* [Work instructions] Find the lines of the listing that contain the string "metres", and return them.

* [Data below]
====

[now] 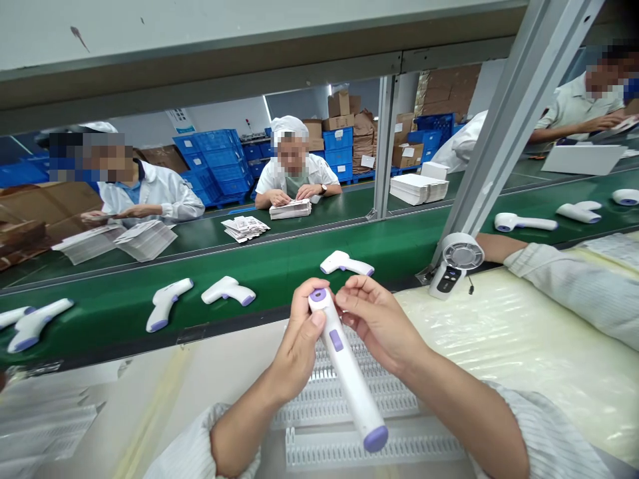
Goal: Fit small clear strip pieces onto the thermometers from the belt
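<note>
My left hand is wrapped round the head end of a white forehead thermometer with purple trim. The thermometer's handle slants down toward me, its purple end cap lowest. My right hand is at the right side of the thermometer's head, thumb and forefinger brought together and the other fingers curled. Whatever those fingertips pinch, if anything, is too small to make out. Beneath the thermometer lie clear plastic strips with rows of slots, on the pale tabletop.
Several thermometers lie on the green conveyor belt ahead. A small white fan stands by a slanted metal post. Co-workers sit across the belt beside paper stacks; a neighbour's sleeve reaches in at right.
</note>
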The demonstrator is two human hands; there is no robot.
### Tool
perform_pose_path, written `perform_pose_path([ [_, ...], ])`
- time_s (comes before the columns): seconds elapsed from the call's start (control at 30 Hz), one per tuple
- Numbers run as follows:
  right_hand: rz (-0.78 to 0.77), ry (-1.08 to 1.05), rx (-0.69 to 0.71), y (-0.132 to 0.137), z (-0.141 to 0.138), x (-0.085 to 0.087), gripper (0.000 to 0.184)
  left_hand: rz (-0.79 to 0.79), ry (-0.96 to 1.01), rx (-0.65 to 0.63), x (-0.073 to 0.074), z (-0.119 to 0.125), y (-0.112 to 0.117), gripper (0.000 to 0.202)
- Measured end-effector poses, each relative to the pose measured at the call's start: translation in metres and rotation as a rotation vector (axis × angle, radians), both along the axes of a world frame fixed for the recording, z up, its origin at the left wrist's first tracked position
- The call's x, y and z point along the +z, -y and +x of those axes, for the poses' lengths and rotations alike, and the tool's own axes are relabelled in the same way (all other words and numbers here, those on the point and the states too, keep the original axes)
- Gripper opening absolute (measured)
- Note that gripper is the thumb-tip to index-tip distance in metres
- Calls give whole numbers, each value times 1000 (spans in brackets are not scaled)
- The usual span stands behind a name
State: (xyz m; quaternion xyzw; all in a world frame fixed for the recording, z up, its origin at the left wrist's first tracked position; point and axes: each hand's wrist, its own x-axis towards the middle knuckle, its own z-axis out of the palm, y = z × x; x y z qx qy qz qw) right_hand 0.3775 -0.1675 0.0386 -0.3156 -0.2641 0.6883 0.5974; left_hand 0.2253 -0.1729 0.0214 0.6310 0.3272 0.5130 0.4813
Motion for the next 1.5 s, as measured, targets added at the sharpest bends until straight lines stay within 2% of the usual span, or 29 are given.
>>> perform_pose_path([
  [0.07, -74, 18, 95, -1, 5, 2, 41, 79, 53, -1, 1, -4, -7, 41],
  [0.1, -86, 65, 185, 0, 7, 4, 40, 124, 81, 61, 0, -7, -13, 41],
  [0.17, -40, 237, 374, 3, 11, 6, 41, 204, 113, 272, -3, -15, -28, 42],
  [0.23, 51, 430, 431, 3, 12, 4, 47, 226, 52, 438, -9, -25, -45, 45],
  [0.33, 112, 653, 305, -13, 10, -7, 44, 204, -192, 498, -22, -40, -68, 48],
  [0.4, 127, 805, 235, -35, 6, -19, 43, 192, -318, 511, -31, -50, -81, 51],
  [0.5, 172, 1019, 167, -76, 0, -34, 46, 147, -402, 547, -44, -67, -97, 53],
  [0.6, 251, 1210, 134, -106, -7, -45, 42, 116, -474, 580, -55, -82, -107, 38],
  [0.7, 329, 1392, 131, -116, -11, -48, 37, 139, -524, 581, -62, -92, -110, 25],
  [0.83, 412, 1555, 120, -95, -11, -37, 45, 203, -534, 605, -62, -97, -110, 19],
  [0.93, 461, 1587, 192, -56, -10, -22, 32, 211, -493, 690, -58, -102, -113, 22],
  [1.03, 473, 1532, 402, -8, -15, -11, 13, 187, -441, 781, -58, -107, -118, 23],
  [1.17, 467, 1433, 709, 37, -29, -14, 19, 158, -408, 820, -67, -108, -120, 28],
  [1.23, 467, 1441, 764, 46, -36, -22, 18, 167, -414, 812, -68, -106, -118, 31],
  [1.33, 473, 1472, 756, 48, -44, -33, 12, 204, -439, 799, -68, -103, -113, 31],
  [1.5, 484, 1483, 739, 44, -57, -38, 10, 237, -500, 780, -69, -102, -111, 30],
])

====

* [Exercise solution]
- Measured end-effector poses, each relative to the pose measured at the call's start: translation in metres and rotation as a rotation vector (axis × angle, radians), both along the axes of a world frame fixed for the recording, z up, its origin at the left wrist's first tracked position
- Note that gripper is the thumb-tip to index-tip distance in metres

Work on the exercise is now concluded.